From February 2008 through November 2014, Pate diverted an estimated $1.1 million into his own bank accounts, rather than the clients’ funds.
“These organizations — as well as earnest citizens trying to participate in the political process through contributions — were unknowingly victimized by Pate’s selfishness and avarice,” U.S. Attorney John Kuhn said in a news release.
Vitter’s campaign declined to comment, as it’s still gathering information on the scam. A two-term U.S. senator, Vitter is running for Louisiana governor.
According to information from the FBI and Department of Justice, Vitter’s campaign appears to have been bilked more than any other victim of Pate’s crimes.

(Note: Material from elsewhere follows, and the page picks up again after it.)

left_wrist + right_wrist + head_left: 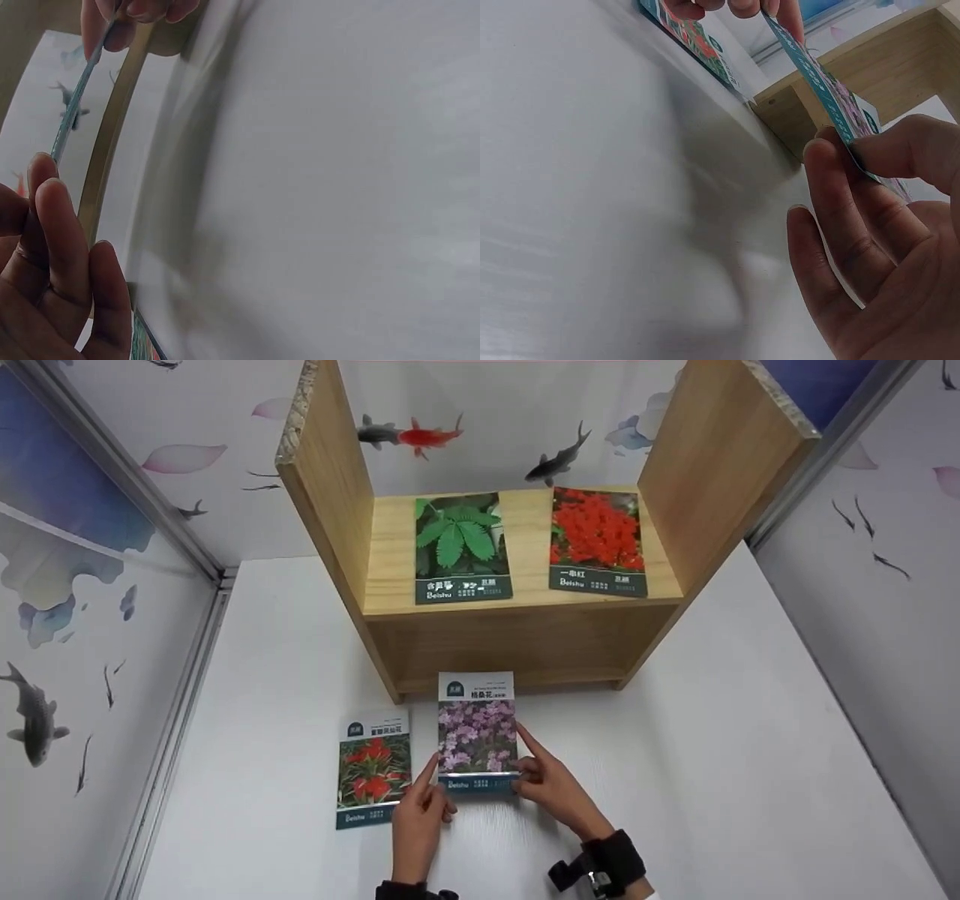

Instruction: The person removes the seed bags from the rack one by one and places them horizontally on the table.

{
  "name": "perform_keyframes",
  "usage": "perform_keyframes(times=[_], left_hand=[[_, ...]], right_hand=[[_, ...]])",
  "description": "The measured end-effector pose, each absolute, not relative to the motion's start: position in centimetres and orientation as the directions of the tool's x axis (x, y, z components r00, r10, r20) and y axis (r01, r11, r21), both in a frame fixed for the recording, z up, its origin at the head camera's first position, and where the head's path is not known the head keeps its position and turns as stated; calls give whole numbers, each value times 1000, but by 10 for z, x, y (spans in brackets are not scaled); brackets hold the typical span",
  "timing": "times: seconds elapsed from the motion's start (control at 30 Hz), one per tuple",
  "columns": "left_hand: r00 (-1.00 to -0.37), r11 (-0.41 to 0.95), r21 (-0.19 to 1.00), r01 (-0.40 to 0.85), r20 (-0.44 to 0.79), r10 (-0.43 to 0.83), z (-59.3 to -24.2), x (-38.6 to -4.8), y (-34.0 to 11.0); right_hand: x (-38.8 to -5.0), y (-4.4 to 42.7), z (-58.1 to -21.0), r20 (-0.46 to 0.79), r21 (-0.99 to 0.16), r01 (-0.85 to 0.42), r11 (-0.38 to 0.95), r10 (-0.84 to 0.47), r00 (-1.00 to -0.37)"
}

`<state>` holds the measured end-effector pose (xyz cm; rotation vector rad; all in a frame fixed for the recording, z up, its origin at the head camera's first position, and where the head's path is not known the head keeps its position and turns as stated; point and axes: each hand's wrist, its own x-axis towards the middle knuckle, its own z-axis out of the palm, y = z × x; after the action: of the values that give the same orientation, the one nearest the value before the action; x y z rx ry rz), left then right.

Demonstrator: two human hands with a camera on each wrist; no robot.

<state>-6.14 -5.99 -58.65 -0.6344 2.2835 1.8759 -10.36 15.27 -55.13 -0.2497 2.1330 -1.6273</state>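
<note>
A seed packet with pink-purple flowers is held between both hands, raised off the white table in front of the wooden shelf. My left hand pinches its left edge near the bottom. On the opposite edge, my right hand grips it between thumb and fingers, index finger stretched along the side. The left wrist view shows the packet nearly edge-on. In the right wrist view its dark teal bottom band faces the camera. Just left of it, a packet with red flowers lies on the table, partly behind my left hand.
The wooden shelf has tall side panels. On its upper board are a green-leaf packet at left and a red-flower packet at right. Fish-patterned walls surround the white table.
</note>
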Motion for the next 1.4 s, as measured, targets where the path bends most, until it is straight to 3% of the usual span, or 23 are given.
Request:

Other victims of the scam included the McConnell Senate Committee, House Conservatives Fund, Christians in Defense of Israel and Catholic Advocates.
Pate pleaded guilty to three counts of mail fraud in federal court in Louisville, Kentucky.
He’s scheduled to be sentenced Nov. 3 and faces up to 60 years in prison.
Prosecutors told The Associated Press the sentencing guideline range will likely be considerably less. Pate is expected to be ordered to pay back money that hasn’t already been recovered. According to federal authorities, nearly half of the stolen money has been recovered and is being returned to the victim organizations. It’s unclear how that money could come into play for Vitter, since he’s seeking a different office now.
Kuhn told reporters that the scam began to unravel after a McConnell donor told the senator’s campaign that he never received a ‘thank you’ note.
Pate’s attorney, Scott Cox, told reporters that Pate has accepted responsibility for what’s he’s done and is expected to discuss his motives during his sentencing hearing.
According to the FBI, Pate spent the money on Cadillacs and other vehicles; diamond jewelry, a golf cart and condominiums in Myrtle Beach, South Carolina.
The Associated Press contributed to this report.